◆ **Your goal**
Only the lines holding "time" are wanted; find them in the listing and return each one.
-- Opening Marker --
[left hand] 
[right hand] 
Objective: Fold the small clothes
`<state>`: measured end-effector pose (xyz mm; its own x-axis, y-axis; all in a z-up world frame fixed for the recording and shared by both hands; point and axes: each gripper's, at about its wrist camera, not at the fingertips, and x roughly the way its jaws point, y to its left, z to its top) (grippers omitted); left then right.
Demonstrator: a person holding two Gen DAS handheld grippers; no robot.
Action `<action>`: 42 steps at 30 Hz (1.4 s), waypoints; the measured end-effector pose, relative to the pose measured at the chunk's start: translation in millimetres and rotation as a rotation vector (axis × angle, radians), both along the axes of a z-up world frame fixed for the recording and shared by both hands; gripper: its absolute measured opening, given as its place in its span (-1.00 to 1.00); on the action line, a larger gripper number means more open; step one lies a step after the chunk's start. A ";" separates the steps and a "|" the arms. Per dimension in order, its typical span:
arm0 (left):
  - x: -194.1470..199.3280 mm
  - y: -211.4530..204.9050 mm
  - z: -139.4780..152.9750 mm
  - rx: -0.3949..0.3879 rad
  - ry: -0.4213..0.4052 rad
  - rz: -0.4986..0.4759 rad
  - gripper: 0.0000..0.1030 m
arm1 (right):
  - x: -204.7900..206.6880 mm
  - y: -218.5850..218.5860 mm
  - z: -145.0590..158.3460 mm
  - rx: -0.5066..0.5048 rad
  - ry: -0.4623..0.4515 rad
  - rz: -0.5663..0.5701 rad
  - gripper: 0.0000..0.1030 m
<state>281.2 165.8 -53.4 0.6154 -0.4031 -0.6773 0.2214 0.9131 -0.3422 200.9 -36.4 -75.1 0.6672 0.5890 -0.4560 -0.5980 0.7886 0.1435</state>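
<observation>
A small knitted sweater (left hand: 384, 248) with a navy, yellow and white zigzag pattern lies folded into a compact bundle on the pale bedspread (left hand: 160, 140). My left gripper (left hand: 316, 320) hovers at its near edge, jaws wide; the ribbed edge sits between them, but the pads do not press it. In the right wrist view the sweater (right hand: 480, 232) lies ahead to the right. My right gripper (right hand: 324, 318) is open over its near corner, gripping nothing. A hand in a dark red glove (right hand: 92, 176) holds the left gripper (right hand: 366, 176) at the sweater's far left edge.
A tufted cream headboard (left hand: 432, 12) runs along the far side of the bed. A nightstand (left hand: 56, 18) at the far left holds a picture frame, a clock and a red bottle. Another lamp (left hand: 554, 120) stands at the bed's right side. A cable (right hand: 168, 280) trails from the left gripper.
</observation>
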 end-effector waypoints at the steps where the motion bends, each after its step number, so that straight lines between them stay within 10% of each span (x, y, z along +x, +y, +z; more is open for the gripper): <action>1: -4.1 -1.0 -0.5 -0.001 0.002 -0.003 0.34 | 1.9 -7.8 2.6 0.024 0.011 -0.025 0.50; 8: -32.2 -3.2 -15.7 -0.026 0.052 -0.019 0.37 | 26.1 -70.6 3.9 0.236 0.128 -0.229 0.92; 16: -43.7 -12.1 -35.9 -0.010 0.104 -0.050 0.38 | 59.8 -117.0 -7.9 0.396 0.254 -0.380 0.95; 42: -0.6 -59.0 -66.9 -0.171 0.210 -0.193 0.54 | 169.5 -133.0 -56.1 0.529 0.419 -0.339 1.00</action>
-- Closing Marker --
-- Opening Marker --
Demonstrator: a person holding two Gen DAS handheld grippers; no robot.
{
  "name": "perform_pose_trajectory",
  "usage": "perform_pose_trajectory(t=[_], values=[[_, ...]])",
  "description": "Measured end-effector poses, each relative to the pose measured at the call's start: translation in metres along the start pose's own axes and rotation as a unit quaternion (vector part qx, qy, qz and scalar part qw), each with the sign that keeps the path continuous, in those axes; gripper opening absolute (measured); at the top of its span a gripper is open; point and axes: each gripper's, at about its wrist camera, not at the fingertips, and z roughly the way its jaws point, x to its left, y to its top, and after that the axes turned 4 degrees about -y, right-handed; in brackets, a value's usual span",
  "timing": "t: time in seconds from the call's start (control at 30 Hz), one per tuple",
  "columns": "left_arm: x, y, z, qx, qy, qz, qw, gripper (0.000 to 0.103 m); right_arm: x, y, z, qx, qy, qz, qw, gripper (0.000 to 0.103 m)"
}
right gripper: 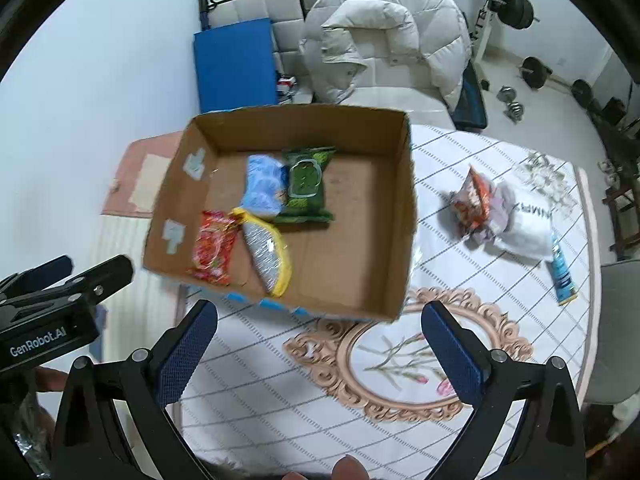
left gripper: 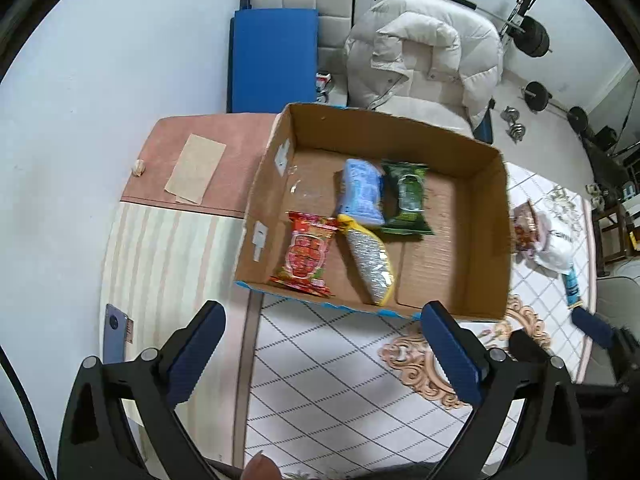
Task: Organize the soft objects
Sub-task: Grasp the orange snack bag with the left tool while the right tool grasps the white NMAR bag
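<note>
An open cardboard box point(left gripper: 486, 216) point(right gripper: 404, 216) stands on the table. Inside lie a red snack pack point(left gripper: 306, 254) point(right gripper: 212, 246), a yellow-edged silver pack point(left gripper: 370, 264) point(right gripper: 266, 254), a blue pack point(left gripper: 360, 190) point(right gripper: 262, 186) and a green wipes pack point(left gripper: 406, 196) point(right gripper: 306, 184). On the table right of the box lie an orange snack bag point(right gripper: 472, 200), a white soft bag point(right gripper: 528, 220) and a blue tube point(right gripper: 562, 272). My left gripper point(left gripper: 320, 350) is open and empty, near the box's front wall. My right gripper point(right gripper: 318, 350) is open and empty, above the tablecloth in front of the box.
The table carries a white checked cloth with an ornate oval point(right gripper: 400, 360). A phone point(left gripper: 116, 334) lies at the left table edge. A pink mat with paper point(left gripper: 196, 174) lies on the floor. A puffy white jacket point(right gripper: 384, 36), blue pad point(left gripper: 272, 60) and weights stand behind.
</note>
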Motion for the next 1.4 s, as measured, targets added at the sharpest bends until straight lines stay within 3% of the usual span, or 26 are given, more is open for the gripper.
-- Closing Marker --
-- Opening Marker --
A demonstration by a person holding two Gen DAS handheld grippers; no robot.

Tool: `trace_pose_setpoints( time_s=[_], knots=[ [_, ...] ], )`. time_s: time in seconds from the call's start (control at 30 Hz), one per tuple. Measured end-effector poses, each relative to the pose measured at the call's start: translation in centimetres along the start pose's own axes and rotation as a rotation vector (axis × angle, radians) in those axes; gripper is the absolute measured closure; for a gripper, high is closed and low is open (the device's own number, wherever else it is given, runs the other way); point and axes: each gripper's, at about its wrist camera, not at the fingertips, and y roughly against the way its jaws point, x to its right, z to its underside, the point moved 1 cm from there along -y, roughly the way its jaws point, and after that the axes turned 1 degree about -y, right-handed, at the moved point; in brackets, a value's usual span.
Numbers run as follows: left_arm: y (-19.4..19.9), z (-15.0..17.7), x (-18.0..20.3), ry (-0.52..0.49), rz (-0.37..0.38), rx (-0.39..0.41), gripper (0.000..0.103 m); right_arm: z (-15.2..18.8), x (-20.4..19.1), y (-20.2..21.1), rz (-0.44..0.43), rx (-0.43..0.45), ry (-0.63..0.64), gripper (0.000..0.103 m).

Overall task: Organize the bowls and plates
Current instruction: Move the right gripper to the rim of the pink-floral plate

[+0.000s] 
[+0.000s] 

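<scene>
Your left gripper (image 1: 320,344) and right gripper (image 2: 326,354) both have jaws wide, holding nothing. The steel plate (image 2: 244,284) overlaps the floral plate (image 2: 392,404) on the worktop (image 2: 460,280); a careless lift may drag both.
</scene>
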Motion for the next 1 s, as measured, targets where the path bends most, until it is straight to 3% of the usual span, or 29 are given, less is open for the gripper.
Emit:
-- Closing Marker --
◆ **Written answer**
  "timing": "t: time in seconds from the call's start (control at 30 Hz), one per tuple",
Tool: `trace_pose_setpoints( time_s=[_], knots=[ [_, ...] ], )`. time_s: time in seconds from the call's start (control at 30 Hz), one per tuple. Measured end-effector poses, each relative to the pose measured at the call's start: translation in centimetres along the start pose's own axes and rotation as a rotation vector (axis × angle, radians) in those axes; gripper is the absolute measured closure; for a gripper, high is closed and low is open (the device's own number, wherever else it is given, runs the other way); point and axes: each gripper's, at about its wrist camera, not at the fingertips, and y roughly against the way its jaws point, x to its right, z to its underside, the point moved 1 cm from there along -y, roughly the way its jaws point, and after that the axes turned 1 degree about -y, right-handed, at the moved point; in brackets, a value's usual span.

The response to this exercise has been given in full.